Preorder the album from a store near you:

11 Comments to “Doogie White: travelling the rock’n’roll world”:

  1. 1
    fdr says:

    Nice of him to wish to sing again with Jon in a 4/5 years time. Nice little touch.

  2. 2
    buttocks says:

    Doggie is not my type of singer a little winey like ‘Axel Rose’ and to european for my taste, did not care for the vocals on ‘stranger in us all’ thought was a little weak. Nice to see ‘Tony Carey’ back and healthy again agood lad and nice person.

  3. 3
    Gary says:

    Great interview, Rick !

  4. 4
    marcinn says:

    Great job, Mr. Freeman!

  5. 5
    Dave says:

    Good Job Rick !

  6. 6
    Roberto says:

    Very good singer (I like more european style) but not great composer (as the 90% of nowdays musicians…)

  7. 7
    RickF says:

    Thanks to the THS team for posting this. Rasmus!! Marcin for opening a door and Gary for pushing me thru. This is a great album. His comments on Jon Lord were perfect. I did bring up Ritchie, he did. This guy is a true Gentleman and a class act. Good Luck. I have been a fan since ’95. When I got my hands on “Stranger in us all.” this young man can sing anything!

  8. 8
    Tracy Heyder (Zero the Hero) says:

    As a Purple fan, I found Doogie to be the consummate addition to the fold after I heard him on the live recordings in Rainbow in 1995. He is able to cover All of the Purple and related tunes.
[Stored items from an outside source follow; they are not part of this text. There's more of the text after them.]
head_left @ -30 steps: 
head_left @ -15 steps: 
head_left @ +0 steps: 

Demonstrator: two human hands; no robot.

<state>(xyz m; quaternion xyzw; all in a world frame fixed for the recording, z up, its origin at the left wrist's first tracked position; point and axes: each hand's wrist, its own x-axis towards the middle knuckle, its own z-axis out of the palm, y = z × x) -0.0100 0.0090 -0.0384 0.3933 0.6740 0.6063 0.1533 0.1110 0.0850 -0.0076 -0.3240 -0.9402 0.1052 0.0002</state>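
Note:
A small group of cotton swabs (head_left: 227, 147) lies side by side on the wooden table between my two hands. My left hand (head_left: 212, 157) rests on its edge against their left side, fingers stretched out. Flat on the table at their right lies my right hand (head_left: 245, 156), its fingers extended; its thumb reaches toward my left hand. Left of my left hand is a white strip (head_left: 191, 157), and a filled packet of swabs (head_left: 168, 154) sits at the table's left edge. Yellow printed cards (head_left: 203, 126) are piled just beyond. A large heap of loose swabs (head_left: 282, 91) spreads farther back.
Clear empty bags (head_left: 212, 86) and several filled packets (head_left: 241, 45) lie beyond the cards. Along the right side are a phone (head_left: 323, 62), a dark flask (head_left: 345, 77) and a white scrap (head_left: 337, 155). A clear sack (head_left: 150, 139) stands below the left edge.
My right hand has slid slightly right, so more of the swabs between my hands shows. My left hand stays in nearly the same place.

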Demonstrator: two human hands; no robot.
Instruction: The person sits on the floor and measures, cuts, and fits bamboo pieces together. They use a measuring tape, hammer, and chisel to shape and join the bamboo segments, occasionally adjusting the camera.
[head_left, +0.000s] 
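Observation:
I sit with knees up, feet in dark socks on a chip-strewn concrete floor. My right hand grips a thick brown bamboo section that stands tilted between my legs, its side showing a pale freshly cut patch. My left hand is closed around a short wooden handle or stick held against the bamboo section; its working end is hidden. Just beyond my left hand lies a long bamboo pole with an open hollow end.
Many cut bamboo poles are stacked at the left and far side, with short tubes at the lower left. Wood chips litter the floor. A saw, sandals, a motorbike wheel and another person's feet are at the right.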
His renditions of Burn songs, DIO songs, Rainbow and Purple songs were nice and close to the original singers, yet he kept them close to ‘home’ too. He did it believably, without trying too hard and without showing signs of being intimidated. I agree with his feelings about the ‘unfinished business’ regarding a follow-up to “Stranger In Us All”. Candice snipped Ritchie’s cod sack and cut short a truly remarkable pairing in those 2. Ritchie really did miss out by not going further with that venture. As far as he and Iommi???? Ritchie better snap him up again ASAP before Tony reads this. Doogie would be a great choice for furthering the Sabbath legacy.


  9. 9
    Macgregor says:

    Yes I have to agree with Tracey Zero the Hero here! Shock horror perhaps? Not really, when the rave is about the music, I am all ears. I always liked the Stranger In Us All album & have surprised a few people with it over the years. It was fresh, exciting & had all the elements of a classic Rainbow album IMHO. With Doogie’s vocal melodies w& Blackmore’s riffs etc & being something new, it didn’t have the in differences that were present with any of the band personal, as appeared to be the case with the previous 2 Purple albums! Well, one Purple album & 1 Deep Rainbow album! As far as working with Iommi, yes Doogie would fit in there also, however he is a similar vocalist to Tony Martin, hence the covering all styles praise. I wish Iommi would do something with Martin again or White perhaps, & call it (the band) something different, not Sabbath. It could work!

  10. 10
    Mr Simpson says:

    Just recently heard some of the stanger in us all tour stuff and Doogie did indeed do an excellent job, he had a lot of large boots to fill on that tour and he filled them well

  11. 11
    Larry R. Toering says:

    Nice to see this here, great work, Rick.

    The album is out, and it kicks major ass, every last bit of it is fantastic!

    “lonely… lonely comes the morning, lonely comes the evening… and the rest of the night…” -if that doesn’t indicate the groove, you have just lost it.

    I like the theories of the Sabbath nature here, he could do the legacy justice.